«La richiesta di quattro anni di reclusione per il mio assistito? È la ‘tariffa’ standard in tutti i filoni della maxi inchiesta crolli».
Così l’avvocato Stefano Rossi, che assiste l’ingegnere aquilano Fabrizio Cimino, uno dei due imputati per omicidio colposo plurimo e lesioni nell’ambito del processo per il crollo in via D’Annunzio nella notte del 6 aprile 2009, dove morirono 13 persone, arrivato alle battute conclusive.
Nell’ultima udienza, aggiornata a giovedì prossimo, il pubblico ministero Fabio Picuti ha chiesto appunto la condanna a 4 anni per Cimino e l’assoluzione per l’altro imputato, Fernando Melaragno.
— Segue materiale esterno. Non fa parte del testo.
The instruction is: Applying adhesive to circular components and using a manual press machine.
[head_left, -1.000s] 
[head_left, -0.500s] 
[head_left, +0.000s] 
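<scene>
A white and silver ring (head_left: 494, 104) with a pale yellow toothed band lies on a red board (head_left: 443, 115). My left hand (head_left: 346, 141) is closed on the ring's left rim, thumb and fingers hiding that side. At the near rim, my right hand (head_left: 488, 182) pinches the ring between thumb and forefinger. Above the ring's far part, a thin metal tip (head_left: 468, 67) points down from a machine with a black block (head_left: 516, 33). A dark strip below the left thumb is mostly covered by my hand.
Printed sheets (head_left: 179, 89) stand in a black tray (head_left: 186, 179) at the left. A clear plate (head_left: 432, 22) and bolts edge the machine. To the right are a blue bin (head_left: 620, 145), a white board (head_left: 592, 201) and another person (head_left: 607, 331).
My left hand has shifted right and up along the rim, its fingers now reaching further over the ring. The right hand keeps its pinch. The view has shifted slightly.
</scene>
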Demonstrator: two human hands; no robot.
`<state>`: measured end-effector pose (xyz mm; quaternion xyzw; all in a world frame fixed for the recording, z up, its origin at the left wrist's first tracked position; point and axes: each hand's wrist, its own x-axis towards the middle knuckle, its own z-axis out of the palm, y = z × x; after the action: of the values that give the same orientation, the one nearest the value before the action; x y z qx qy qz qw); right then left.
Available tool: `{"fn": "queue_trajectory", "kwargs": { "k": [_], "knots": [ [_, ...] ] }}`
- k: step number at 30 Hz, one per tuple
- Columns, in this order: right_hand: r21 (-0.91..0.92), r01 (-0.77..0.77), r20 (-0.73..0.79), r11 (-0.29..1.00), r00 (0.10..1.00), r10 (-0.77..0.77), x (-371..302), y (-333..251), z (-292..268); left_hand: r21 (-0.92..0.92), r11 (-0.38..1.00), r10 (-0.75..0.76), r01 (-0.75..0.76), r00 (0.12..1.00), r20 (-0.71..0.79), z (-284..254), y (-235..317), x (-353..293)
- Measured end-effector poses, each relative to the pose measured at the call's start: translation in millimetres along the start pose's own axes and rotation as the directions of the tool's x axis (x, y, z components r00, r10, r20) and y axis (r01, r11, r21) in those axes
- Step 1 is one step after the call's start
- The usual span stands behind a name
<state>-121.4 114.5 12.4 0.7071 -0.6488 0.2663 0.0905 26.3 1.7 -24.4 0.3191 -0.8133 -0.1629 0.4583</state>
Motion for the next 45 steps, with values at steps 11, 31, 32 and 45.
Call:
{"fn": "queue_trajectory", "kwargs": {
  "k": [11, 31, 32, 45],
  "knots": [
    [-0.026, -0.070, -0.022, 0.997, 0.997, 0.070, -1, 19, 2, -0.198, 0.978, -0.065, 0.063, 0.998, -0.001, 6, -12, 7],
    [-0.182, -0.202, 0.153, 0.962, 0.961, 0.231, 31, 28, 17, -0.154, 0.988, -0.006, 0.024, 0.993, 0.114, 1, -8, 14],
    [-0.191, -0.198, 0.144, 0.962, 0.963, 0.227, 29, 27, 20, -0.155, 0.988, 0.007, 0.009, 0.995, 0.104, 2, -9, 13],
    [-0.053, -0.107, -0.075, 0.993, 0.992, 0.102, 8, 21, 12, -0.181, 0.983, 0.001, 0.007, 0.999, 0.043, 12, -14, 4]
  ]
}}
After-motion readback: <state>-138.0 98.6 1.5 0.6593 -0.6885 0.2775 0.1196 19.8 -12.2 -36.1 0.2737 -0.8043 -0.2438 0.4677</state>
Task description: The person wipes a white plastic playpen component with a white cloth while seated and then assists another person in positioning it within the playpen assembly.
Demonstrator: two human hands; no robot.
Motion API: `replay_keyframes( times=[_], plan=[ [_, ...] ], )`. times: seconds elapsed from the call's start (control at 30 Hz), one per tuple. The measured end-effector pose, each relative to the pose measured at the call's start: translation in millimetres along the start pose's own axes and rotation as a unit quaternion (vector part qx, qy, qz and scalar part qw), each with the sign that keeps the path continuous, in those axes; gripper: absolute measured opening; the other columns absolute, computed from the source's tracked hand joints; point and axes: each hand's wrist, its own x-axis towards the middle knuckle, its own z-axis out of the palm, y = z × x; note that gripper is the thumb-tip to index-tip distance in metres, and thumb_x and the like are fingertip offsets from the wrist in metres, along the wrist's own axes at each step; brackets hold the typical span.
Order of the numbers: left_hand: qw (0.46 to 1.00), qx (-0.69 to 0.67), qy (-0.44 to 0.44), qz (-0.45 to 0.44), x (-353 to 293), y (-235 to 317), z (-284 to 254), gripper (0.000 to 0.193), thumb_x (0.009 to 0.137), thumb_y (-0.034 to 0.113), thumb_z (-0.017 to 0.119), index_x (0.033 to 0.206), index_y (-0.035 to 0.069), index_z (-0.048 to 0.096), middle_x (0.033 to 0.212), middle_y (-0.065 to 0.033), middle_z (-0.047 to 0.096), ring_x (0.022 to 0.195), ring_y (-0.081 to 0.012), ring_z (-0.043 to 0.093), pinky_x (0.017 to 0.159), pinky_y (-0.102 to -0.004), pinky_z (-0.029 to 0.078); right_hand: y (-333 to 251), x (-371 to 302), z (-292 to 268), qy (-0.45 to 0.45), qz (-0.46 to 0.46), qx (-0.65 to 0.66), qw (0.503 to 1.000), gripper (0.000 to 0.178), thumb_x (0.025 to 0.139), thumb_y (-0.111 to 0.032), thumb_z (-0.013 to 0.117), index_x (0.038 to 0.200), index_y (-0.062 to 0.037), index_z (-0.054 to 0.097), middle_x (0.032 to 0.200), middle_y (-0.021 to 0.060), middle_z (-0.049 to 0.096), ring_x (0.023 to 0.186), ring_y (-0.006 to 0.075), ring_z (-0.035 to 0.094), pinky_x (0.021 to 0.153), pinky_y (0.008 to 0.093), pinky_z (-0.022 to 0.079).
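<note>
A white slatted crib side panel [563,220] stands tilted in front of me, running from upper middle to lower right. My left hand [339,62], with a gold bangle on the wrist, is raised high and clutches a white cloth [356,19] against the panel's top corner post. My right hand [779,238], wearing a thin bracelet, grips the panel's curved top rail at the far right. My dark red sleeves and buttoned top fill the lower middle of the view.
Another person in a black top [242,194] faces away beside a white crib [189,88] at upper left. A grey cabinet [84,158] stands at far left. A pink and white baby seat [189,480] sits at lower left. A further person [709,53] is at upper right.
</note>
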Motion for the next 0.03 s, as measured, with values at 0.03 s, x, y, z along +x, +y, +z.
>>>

Entrambi sono stati indagati e quindi rinviati a giudizio per presunti errori nella ristrutturazione del palazzo del 2002. Documento cardine di questo procedimento è una perizia affidata dal giudice, Giuseppe Grieco, al docente di Scienza delle costruzioni del Politecnico di Milano Gabriella Mulas, già autrice nell’altro processo sul crollo della Casa dello studente del documento che ha portato lo stesso pm a chiedere condanne ma anche assoluzioni.
Su questa perizia nelle udienze precedenti c’è stato spesso scontro in aula con le difese, in particolare con il consulente della difesa Franco Braga, docente di Tecnica delle costruzioni all’Università “La Sapienza” di Roma, ex sottosegretario alle Politiche agricole nel governo Monti.
«Una perizia cattiva in alcuni punti, ma possibilista in altri», commenta Rossi che per quanto riguarda la strategia nella prossima udienza, quando sarà il turno della sua arringa, conclude: «Punterò a dimostrare che non è vero che c’è stata omissione e non è vero che ci doveva essere controllo».
Secondo la tesi accusatoria di Picuti, infatti, se Cimino avesse esaminato il progetto originario del palazzo, viziato da gravi errori di progettazione e vulnerabilità, avrebbe scongiurato la morte di quelle vittime del sisma: di qui la decisione di chiedere la condanna.